KABUL -- Afghan officials say prominent former television journalist Mena Mangal has been shot dead in Kabul.

Interior Ministry spokesman Nasrat Raimi said Mangal was shot dead in Kabul's 8th district early on May 11 as she was waiting for a car.

Witnesses to the shooting near Kabul's Karte Naw market told RFE/RL that two men appeared on a motorcycle and fired four shots into the air to disperse passersby. They then fired two shots that hit Mangal in the chest.

Mangal's relatives confirmed that she had been waiting for a ride to take her to her job as a cultural adviser to the Wolesi Jirga, the lower chamber of Afghanistan's parliament.

The gunmen then fled the scene.

Police spokesman Ferdows Faramarz told RFE/RL that "all aspects of the case" were under investigation, adding that Mangal's father had named a possible suspect.

There was no immediate claim of responsibility for the killing.

Mangal worked for more than a decade as a presenter for the private Ariana TV, the private TOLO Pashto-language television channel Lamar, and the private national television broadcaster Shamshad TV.

She also ran popular social-media pages that discussed the rights of Afghan women to work and for Afghan girls to go to school.

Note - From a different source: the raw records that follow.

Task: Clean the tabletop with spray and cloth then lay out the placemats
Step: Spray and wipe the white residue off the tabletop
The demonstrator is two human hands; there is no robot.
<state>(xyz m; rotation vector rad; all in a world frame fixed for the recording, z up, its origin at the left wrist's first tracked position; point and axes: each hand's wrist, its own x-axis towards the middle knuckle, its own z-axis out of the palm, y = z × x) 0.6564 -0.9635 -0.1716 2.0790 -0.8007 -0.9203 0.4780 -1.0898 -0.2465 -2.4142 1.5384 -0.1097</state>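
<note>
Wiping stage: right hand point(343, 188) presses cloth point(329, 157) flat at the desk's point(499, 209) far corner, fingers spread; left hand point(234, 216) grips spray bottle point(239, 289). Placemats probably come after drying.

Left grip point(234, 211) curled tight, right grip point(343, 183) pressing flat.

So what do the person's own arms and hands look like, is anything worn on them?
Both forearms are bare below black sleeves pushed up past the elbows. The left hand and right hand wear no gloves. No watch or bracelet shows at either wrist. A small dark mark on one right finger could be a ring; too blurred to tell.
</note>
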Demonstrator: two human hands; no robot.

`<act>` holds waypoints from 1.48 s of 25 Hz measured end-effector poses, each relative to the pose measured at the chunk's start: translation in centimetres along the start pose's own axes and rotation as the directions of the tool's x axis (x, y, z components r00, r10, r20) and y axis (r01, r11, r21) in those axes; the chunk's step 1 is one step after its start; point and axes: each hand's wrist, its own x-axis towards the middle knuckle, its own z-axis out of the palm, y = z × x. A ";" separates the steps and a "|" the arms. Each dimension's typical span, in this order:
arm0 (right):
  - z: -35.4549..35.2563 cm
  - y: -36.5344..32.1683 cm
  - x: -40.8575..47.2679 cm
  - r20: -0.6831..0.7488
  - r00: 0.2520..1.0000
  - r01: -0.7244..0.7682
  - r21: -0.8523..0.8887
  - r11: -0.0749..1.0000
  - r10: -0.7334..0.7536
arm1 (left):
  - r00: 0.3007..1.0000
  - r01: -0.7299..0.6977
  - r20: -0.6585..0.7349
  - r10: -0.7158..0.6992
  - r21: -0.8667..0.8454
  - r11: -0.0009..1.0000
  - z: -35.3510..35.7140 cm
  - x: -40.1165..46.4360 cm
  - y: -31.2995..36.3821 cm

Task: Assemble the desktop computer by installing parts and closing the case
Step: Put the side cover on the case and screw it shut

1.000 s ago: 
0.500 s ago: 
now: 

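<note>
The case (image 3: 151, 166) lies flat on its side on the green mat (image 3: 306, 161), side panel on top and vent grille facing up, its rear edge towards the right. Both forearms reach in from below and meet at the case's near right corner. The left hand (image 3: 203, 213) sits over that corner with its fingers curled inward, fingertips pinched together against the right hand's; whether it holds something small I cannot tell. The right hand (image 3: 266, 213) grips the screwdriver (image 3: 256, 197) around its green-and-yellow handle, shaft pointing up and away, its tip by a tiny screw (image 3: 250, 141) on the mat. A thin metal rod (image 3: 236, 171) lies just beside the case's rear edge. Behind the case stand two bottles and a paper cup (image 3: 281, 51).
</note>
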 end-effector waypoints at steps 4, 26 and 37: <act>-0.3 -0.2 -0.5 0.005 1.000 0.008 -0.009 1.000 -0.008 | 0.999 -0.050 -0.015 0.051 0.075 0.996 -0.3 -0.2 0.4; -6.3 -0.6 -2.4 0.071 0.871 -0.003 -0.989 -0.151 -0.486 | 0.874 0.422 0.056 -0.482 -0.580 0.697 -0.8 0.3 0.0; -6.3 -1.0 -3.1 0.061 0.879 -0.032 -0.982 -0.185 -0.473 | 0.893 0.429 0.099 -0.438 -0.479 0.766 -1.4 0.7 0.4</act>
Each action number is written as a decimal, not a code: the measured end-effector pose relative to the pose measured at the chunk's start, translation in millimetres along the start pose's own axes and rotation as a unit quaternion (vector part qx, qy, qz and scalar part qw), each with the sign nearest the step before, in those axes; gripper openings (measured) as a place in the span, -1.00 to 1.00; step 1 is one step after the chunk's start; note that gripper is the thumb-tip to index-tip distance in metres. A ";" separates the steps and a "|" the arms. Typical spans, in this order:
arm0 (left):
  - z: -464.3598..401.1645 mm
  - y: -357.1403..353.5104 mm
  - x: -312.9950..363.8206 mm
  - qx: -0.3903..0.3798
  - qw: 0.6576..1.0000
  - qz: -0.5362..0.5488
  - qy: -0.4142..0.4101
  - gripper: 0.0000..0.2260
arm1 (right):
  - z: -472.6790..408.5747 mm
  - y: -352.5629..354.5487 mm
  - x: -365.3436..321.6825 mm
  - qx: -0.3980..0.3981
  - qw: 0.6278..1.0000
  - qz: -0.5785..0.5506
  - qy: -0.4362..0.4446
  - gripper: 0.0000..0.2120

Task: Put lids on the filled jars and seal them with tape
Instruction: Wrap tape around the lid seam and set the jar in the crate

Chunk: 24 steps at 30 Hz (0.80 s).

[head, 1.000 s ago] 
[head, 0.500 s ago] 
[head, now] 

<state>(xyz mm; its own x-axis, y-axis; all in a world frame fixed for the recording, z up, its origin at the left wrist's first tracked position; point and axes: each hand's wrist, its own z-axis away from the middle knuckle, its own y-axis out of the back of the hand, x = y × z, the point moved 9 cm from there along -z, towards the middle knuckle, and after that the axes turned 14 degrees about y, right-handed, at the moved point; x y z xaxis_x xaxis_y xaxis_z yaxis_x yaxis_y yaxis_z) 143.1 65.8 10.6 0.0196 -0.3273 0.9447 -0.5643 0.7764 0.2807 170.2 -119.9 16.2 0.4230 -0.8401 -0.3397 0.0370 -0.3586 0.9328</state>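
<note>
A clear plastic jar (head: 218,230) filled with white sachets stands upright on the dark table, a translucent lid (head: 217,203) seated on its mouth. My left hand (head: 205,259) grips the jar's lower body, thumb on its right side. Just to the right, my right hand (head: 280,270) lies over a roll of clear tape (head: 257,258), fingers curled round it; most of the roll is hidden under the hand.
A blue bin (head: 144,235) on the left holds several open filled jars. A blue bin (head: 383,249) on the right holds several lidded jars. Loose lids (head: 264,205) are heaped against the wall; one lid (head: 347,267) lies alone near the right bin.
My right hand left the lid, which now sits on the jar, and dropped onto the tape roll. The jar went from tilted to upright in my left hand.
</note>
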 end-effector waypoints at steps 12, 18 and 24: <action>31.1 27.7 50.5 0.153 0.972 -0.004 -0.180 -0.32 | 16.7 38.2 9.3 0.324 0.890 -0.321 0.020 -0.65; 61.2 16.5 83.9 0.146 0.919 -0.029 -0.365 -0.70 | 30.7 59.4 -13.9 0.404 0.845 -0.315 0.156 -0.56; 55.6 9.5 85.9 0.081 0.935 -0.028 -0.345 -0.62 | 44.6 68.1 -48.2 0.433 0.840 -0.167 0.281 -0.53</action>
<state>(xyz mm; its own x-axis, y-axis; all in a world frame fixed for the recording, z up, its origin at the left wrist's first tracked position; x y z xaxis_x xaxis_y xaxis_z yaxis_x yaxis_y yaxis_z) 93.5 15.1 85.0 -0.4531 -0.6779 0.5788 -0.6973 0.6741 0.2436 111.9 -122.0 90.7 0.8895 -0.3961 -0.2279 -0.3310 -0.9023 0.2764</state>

Mangal had written extensively about being forced into an arranged marriage in 2017 and the process she had to go through to obtain a divorce, which was confirmed in early May.

Mangal had posted recently on her social-media pages that she was receiving death threats from unknown sources.

Relatives told RFE/RL that there were "problems" with her former in-laws.

Police spokesman Raimi said a special police unit was investigating Mangal's killing.

Raimi said Mangal's assailants escaped from the scene after the shooting.

Afghan Taliban leaders have said at recent peace talks with U.S. negotiators that they are no longer insisting on their notorious ban against girls’ education and employment for women.

But Afghan women’s rights activists are wary about that claim and have expressed concerns that a peace deal with the Taliban could foster a return of Taliban-era repressions.